KAM : Est-ce que tu veux dire que le fait que l’Afrique soit le premier consommateur de ce tissu lui donne le droit de s’approprier ce tissu peu importe son histoire ?
Perrine Bah Yabi : Non au fait ce que je veux dire c’est qu’il faut faire la part des choses entre l’émotionnel et la réalité commerciale. Quand j’entends que le wax est un produit de la colonisation, j’ai besoin d’entendre la version du lion, c’est mon souhait pour avancer sereinement…
Et au delà de son Histoire, c’est l’Africain qui a fait que le wax est devenu un tissu emblématique. Peu importe où tu te trouves dans le monde quand tu vois quelqu’un porter du wax ça te fait penser à l’Afrique. C’est un fait.
Maintenant, ce tissu n’est pas issu majoritairement d’une industrie africaine c’est aussi un fait. Mais ce challenge est politique. Il faut être optimiste. On a des personnalités qui ont montré l’exemple, je pense à N’krumah. Il s’est dit “ok. on ne va pas dire non à ce tissu. même s’il est produit à l’étranger le commerce du Wax est porteur d’emplois. Il y a un commerce où nous sommes en position de force car nous sommes les principaux acheteurs. Au lieu de le boycotter, on va faire en sorte qu’il profite au pays.”
C’est dans la continuité du combat de nos devanciers que s’inscrit Wax’up Africa.
Tous nos tissus (Wax, bogolan, tissages, indigo,…) proviennent exclusivement des usines ou d’ateliers installées sur le continent Africain. il y a un acte militant dans le choix de nos fournisseurs. Nous voulons donner de la force à l’industrie et à l’artisanat Africain.
Kam : Même si ses usines sont des filiales de grands groupes étrangers de wax ?
Des filiales qui emploient des milliers de personnes sur le continent. Les gens peuvent dire ce qu’ils veulent, c’est facile de critiquer, mais derrière ces filiales, il y a tout un secteur économique Africain qui en vit.
Kam : Moi je pense personnellement qu’à partir du moment où un business nourrit un Africain alors ce business mérite d’être protégé, exploité, plutôt que d’essayer de dénigrer ce business. Si le problème c’est la production du wax pourquoi est-ce qu’on ne travaille pas à avoir plus d’usine de fabrication de Wax sur le continent Africain ?

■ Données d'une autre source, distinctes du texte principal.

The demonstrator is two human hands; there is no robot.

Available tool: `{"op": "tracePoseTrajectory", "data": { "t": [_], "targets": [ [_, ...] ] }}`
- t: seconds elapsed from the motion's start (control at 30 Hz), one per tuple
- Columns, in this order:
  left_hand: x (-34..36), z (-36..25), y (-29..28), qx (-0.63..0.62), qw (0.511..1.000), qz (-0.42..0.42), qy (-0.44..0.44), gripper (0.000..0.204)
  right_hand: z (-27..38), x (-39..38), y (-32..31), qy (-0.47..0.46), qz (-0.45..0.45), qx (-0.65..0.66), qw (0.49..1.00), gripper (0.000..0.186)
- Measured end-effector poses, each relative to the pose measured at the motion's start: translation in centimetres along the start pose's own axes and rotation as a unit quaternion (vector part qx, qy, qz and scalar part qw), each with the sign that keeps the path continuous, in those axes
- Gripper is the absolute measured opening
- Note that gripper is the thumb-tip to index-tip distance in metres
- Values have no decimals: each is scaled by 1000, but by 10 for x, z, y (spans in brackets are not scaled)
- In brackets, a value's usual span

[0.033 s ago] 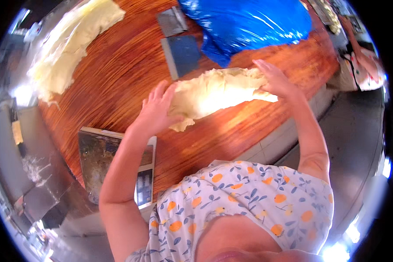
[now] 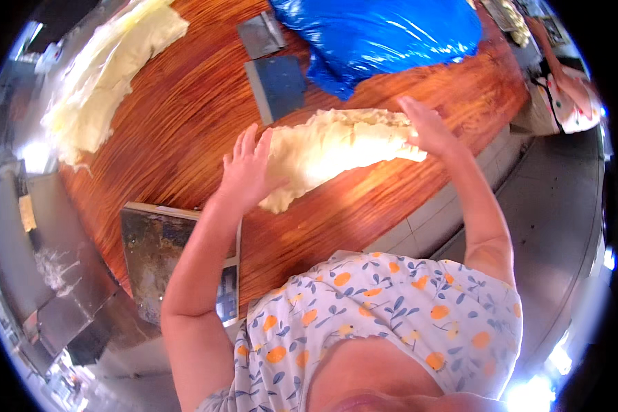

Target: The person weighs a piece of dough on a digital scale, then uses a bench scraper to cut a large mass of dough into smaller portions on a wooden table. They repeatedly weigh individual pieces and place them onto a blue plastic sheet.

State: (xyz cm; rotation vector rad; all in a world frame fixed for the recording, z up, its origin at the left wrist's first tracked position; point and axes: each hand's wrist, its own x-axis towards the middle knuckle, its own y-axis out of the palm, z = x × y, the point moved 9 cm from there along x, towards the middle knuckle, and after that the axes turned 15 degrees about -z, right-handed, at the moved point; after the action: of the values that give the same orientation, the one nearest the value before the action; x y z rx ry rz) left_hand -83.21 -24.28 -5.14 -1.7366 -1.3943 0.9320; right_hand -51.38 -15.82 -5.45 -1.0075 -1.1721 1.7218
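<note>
A long, ragged piece of pale yellow dough (image 2: 319,151) lies crosswise on the wooden table (image 2: 158,123) before me. My left hand (image 2: 248,168) is at its left end, fingers spread and raised, the thumb side against the dough. My right hand (image 2: 426,130) is at the other end, fingers stretched out and the thumb low by the dough's edge. Another long sheet of pale dough (image 2: 110,79) lies at the upper left.
Beyond the dough are a blue plastic-covered heap (image 2: 384,38), a blue-grey scraper (image 2: 278,86) and a smaller metal one (image 2: 261,38). A dark board (image 2: 151,254) lies by my left arm. Another person's arm (image 2: 556,69) shows at the far right.
The view has shifted slightly. My left fingers stand a little more spread, and the dough's left end reaches slightly lower toward me.
</note>
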Motion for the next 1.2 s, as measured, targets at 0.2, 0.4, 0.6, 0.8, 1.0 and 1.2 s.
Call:
{"op": "tracePoseTrajectory", "data": {
  "t": [0.2, 0.4, 0.6, 0.8, 1.0, 1.2],
  "targets": [
    [-5, -62, 53, 19, 986, -154, 52, 72, 29, -42, 26, -87, -176, -3, 981, 82],
    [32, -67, 73, 95, 978, -183, -35, 55, 83, 19, 66, -132, -184, -49, 973, 63],
    [69, -50, 85, 118, 974, -190, -27, 50, 82, 45, 89, -146, -230, -13, 962, 51],
    [77, -28, 98, 126, 973, -191, -35, 53, 82, 86, 78, -128, -193, 7, 973, 47],
    [-17, -22, 69, 228, 928, -277, -97, 62, 91, 69, 80, -210, -199, 61, 955, 48],
    [-4, 14, 59, 187, 948, -256, -11, 71, 100, 38, 92, -259, -114, 96, 954, 45]
  ]
}}
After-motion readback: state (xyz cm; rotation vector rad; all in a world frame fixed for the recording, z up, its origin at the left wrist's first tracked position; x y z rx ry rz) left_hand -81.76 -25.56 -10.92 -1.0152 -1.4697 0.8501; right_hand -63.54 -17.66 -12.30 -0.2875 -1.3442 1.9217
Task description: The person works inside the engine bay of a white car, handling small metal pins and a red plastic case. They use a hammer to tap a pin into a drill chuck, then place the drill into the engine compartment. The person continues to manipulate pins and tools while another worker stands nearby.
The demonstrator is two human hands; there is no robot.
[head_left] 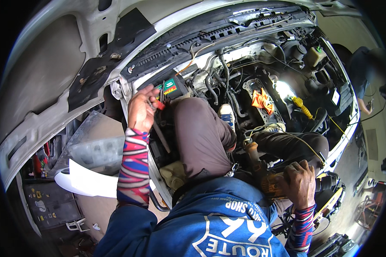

Perrine Bah Yabi : Je vais te dire, Moi ce qui me crève le cœur c’est que c’est au moment où le wax est autant à la mode que certains commencent à dire ” ce n’est pas pour nous”.
Kam : Très souvent ce sont nos frères et sœurs qui sont les premiers à le dire. ( Rire )
Perrine Bah Yabi : (soupir) Et pendant qu’on débat et perdons notre énergie là-dedans, les Chinois eux produisent et vendent! Ils doivent même se réjouir qu’on se perde dans ce débat, ils gagnent du temps…
Kam : Le principal argument des détracteurs du wax c’est qu’il n’est pas fabriqué en Afrique.
Perrine Bah Yabi : Ce n’est pas vrai de dire que ce n’est pas fait en Afrique, si, justement, il y a encore 5% de la production fabriqué en Afrique!! C’est de ça que je parlais au début en disant que lorsqu’on n’a pas tous les éléments l’analyse est biaisée.
Oui oui, Il y a du wax made in Africa! Même si malheureusement la production africaine représente qu’une infime partie de part de marché et est rare à trouver car concurrencé par le wax chinois qui coûte moins cher et plus facile d’accès. Mais il y a encore une industrie du wax en Afrique qu’il faut absolument soutenir. Et dire à tout va que le wax n’est pas Africain n’aide pas cette industrie Africaine dans sa globalité, ça va au delà du Wax…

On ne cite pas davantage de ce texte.